Families introduce kids to Comic Con culture while defending against adult themes
Coming to the Con
As the Pust family worked side-by-side selling comics, a highlight for Rachael Pust was seeing parents and children who had dressed up together.
For three days, couples dressed as Han Solo and Princess Leia paraded through the Salt Palace holding hands; parents came as villains, while their children played the roles of superheroes; mothers pushed strollers disguised as spacecrafts; and fathers in capes carried toddlers on their shoulders.
"These families are maybe even starting a new tradition," Rachael Pust said. "I'm all for anything that puts a family together to have something that they enjoy and that's different, inclusive and has something for everyone."

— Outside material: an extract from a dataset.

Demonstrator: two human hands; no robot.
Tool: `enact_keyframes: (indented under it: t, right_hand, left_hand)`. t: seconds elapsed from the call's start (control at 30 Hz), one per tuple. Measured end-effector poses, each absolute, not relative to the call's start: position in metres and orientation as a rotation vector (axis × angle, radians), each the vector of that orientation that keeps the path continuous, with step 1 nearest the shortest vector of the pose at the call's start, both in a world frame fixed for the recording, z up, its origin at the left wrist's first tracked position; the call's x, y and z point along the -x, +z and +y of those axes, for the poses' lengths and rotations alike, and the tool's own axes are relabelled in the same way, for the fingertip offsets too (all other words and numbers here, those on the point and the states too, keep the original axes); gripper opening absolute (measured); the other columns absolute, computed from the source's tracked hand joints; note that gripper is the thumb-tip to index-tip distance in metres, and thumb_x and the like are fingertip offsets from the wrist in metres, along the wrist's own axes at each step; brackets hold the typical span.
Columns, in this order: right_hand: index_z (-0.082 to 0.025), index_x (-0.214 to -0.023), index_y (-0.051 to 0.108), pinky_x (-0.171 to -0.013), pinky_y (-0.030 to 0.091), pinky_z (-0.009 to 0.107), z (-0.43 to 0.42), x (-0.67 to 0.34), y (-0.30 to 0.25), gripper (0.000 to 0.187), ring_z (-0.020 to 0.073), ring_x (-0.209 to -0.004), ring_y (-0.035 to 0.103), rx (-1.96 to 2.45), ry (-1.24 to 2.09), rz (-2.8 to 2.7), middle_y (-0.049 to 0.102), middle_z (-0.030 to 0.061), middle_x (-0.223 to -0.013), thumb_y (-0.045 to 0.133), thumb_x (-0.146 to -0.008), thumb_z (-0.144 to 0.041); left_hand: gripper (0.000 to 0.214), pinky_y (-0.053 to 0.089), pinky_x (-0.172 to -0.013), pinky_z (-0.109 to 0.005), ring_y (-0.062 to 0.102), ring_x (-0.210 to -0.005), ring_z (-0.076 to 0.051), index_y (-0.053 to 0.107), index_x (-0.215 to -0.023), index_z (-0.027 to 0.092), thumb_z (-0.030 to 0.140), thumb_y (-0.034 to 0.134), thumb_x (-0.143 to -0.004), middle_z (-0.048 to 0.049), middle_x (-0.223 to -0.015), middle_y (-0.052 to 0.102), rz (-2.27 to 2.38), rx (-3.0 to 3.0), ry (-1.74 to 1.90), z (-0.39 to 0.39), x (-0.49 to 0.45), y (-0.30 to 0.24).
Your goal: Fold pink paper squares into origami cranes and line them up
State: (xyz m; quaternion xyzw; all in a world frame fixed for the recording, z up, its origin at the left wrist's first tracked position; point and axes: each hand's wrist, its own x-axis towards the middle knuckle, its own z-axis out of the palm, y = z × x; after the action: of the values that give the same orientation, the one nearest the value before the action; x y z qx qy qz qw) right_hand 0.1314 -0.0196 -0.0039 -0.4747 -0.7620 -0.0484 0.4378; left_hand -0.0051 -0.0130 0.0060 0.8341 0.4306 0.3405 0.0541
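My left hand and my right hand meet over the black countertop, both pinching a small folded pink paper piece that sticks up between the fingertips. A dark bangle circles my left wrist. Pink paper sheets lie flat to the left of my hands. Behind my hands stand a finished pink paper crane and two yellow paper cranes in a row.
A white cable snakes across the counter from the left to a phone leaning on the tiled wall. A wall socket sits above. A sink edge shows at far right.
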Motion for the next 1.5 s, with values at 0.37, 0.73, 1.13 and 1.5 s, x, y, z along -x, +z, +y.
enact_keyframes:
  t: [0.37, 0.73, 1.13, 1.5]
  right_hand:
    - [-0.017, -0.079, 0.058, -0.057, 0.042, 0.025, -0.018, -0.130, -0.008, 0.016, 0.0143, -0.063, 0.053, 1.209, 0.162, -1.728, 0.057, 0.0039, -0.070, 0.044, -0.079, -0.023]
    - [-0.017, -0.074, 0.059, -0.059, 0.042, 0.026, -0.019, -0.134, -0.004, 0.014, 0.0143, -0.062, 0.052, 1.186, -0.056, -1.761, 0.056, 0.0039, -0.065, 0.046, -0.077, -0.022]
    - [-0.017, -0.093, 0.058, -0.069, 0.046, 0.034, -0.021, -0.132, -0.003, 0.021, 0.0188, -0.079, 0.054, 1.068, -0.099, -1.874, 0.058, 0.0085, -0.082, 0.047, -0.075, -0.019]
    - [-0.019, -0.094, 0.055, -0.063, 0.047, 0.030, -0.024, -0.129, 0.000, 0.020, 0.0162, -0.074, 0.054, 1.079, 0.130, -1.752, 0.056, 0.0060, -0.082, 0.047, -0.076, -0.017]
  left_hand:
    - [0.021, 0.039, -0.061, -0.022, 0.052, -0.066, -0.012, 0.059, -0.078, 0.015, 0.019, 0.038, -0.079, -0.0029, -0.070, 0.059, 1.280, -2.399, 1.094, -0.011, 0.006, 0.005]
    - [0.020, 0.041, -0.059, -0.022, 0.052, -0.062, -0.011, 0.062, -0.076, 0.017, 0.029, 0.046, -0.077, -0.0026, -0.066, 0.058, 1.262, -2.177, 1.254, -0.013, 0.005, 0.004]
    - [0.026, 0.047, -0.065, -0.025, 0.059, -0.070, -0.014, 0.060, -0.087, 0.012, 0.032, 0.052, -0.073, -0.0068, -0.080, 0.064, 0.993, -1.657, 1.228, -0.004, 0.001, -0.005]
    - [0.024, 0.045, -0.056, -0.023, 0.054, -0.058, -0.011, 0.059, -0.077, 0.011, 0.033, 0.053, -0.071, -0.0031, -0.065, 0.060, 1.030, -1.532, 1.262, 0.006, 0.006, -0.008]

Some of the inaugural weekend's celebrity lineup noticed the difference as well. Actor Richard Hatch, best known for his roles as Apollo and Tom Zarek in both generations of the sci-fi hit "Battlestar Galactica," is a frequent visitor to Utah, where he teaches regular acting courses.
A longtime veteran of Comic Cons across the country, when Hatch agreed to come to Salt Lake's inaugural event, he expected a few hundred people.
Instead, it became what many believe set records as the largest first-year comic book convention as stars such as Stan Lee, William Shatner and Adam West agreed to appear.
"I never thought I would be coming to a mega sci-fi convention like this," Hatch said, applauding organizer Dan Farr for his groundbreaking Comic Con debut. "As a beginning event, this is only going to grow and get bigger and more epic, and I think it's going to be a great, wonderful event for Salt Lake that the whole family will discover is a place they want to go."
Every convention has its own flavor, Hatch said, and Salt Lake is no different.
"It feels like a whole new adventure each time," he said, adding that he would enjoy coming back to see how the convention grows.
Camden Toy, a character actor recognized playing several ghoulish adversaries in shows such as "Buffy the Vampire Slayer," was stunned at the convention's size and the number of young fans. He credited online streaming for movies and TV series for the rising popularity of comic book and sci-fi culture and conventions.
"'Buffy' and 'Angel' have a whole new following. We have a whole new generation of fans," Toy said. "I am having 15- and 16-year-old fans coming up to me, and obviously they didn't watch it when it was on TV. We're getting a new resurgence. It's great to see these new, young fans coming up."
Toy was especially excited to greet the welcoming Salt Lake City fans, several hundred of whom showed their appreciation online when Toy was added to the lineup.
"That's unheard of. Even in the bigger conventions, it's rare (when) that many fans will stop and take notice and make a comment," Toy said. "I don't know what (event organizers) are doing, but they're doing something right."